Given the established reconstruction model, we need to perform iterative optimization to find the final reconstruction. Many optimization algorithms, including iterative shrinkage thresholding, proximal gradient, and the alternating direction method of multipliers, are used to reduce the optimization complexity of each iteration through decomposing the original complex problems into simple sub-problems [19]. However, each iteration still involves huge matrix multiplication, which is time-consuming.

Network-Driven methods: deep networks have made gratifying progress in vision-related tasks [15,20,21]. With the help of the excellent representation ability of deep network, some scholars apply it to compressive sensing reconstruction, forming a network-driven reconstruction method. Different from the iterative optimization based methods, the network-driven methods can directly learn an explicit mapping from the compressive measurement to the HSI and reconstruct the new HSI by just performing a feed-forward computation over the learnt network.

Here, we introduce some representative deep networks for hyperspectral snapshot reconstruction. Xiong et al. proposed a convolution network, dubbed Hscnn [22], to learn the incremental residual to enhance HSI reconstruction. Chol et al. trained an autoencoder to learn the nonlinear spectral representation and employed it as a spectral prior of the variational model for reconstruction [23]. Wang et al. [24] unrolled the iterative optimization of HSI reconstruction into a deep network, and then learned the parameters simultaneously. Zheng et al. [25] exploited a deep-learning-based denoisers as regularization priors and embedded it into the optimization framework for spectral snapshot compressive reconstruction. Miao et al. [26] proposed a two-stage conditional generative model, named $\lambda$–net, to generate the reconstruction conditional on the CASSI measurement and masks. A discriminator is also employed by $\lambda$–net to discriminate whether the network output is a reconstructed HSI or ground-truth.

Because of the correlation between spatial pixels and spectral bands in HSIs, a lot of work began to introduce the attention mechanism [27] to capture the spatial-spectral correlation [28,29] for hyperspectral image analysis.
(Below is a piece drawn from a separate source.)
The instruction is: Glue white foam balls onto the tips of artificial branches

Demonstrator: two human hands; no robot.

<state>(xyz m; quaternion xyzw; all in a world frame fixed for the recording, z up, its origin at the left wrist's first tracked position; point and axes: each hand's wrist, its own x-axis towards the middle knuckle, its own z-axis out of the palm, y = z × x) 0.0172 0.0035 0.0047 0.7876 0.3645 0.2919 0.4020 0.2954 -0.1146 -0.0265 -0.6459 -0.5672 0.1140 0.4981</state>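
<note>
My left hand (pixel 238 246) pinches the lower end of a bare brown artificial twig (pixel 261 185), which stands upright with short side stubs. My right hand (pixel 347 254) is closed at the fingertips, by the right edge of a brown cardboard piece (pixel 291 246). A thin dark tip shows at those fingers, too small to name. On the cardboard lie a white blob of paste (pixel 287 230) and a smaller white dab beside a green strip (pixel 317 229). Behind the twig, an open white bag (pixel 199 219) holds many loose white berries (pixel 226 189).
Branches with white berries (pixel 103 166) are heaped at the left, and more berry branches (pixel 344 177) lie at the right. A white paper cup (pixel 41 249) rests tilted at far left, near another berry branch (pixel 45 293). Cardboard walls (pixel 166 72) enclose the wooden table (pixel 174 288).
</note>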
Ref. [30] combined four 3-D octave convolution blocks and two attention models that were introduced from spatial and spectral dimensions to capture spatial-spectral features from HSIs. This work achieved efficient hyperspectral classification. Ref. [31] proposed an interpretable spatial-spectral reconstruction network, consisting of cross-mode message inserting, spatial reconstruction network, and spectral reconstruction network, to achieve the efficient fusion of hyperspectral and multispectral image. With respect to hyperspectral snapshot compressive reconstruction, Ref. [32] used the self-attention mechanism to process the feature information separately from the channel dimension and the spatial dimension, achieving high-quality reconstruction. Ref. [26] employed non-local spatial attention module to capture the long range dependencies in space. However, the calculating of spatial attention map will consume a lot of computing and memory resources due to huge size of HSIs. Inspired by the non-local network in [33], our work designs a non-local spatial-spectral attention module consisting of the spectral attention path and the spatial attention path. The spectral path calculates the channel attention matrix to capture the global correlations between all of the spectral channels, the spatial path captures the spatial correlation within hyperspectral images. Therefore, the spatial-spectral correlations of hyperspectral images can both be effectively utilized for reconstruction.

3. CASSI Forward Model

Before detailing the proposed reconstruction network, we first briefly introduce the CASSI system. It encodes a 3D spectral scene into a 2D snapshot measurement according to a specific compressive projection manner. Physically, the spectral scene is first collected by the objective lens and spatially encoded by a coded aperture. Subsequently, the encoded scene is dispersed through a disperser, for example, the dispersion degree of each band is linear with its index, and the final snapshot measurement is captured by a 2D detector. Mathematically, the snapshot compressive spectral imaging measurement process can be formulated as:

$$y=\mathsf{\Phi }h+\epsilon ,$$

(1)

where $h\in R^{HWB}$ is the vectorized representation of original HSI x with H, W as the spatial size, and B as the number of spectral channels, $\mathsf{\Phi }\in R^{HW\times HWB}$ is the forward matrix that describes the CASSI system imaging model, and $\epsilon$ represents the noise corruption that naturally exists in the imaging system. According to the CASSI imaging principle, $\mathsf{\Phi }$ is actually a combination of diagonal matrices with a special form that can be further expressed as

$$\mathsf{\Phi }=[D(C_1),D(C_2),\cdots ,D(C_B)],$$

(2)

where coded apertures ${\{C_i\}}_{i=1}^B\in R^{H\times W}$ are generated by shifting the mask with a different degree, $D(•)$ is an operation that represents a diagonal matrix. In particular, the sensing matrix $\mathsf{\Phi }$ depends on the coded apertures and the measurement y is can be simply computed as:

$$y=\sum _{i=1}^B{X}_i\odot C_i+\epsilon ,$$

(3)

where ⊙ means the element-wise product and ${\{X_i\}}_{i=1}^B\in R^{H\times W}$ are spectral bands of the original HSI x.

4. The Proposed Method

The core problem of hyperspectral snapshot compressive imaging is to reconstruct unknown 3D data from the 2D measurement that is captured by the imaging system. Different from the single-channel panchromatic image, hyperspectral images have many spectral bands, and there are correlations within and between these spectral bands. The correlations within these spectral bands mainly refer to te hspatial correlation, which is, the gray levels of adjacent pixels also have a certain similarity. Regarding the correlations between these spectral bands, not only does this correlation exist between adjacent bands, but there is also a global correlation between spectral bands that are far apart, which is, this correlation is non-local. We design a Non-local Spatial-spectral Residual Network (NSSR-Net) to learn the parameterized reconstruction mapping in order to exploit both the spatial and non-local spectral correlation prior for reconstruction.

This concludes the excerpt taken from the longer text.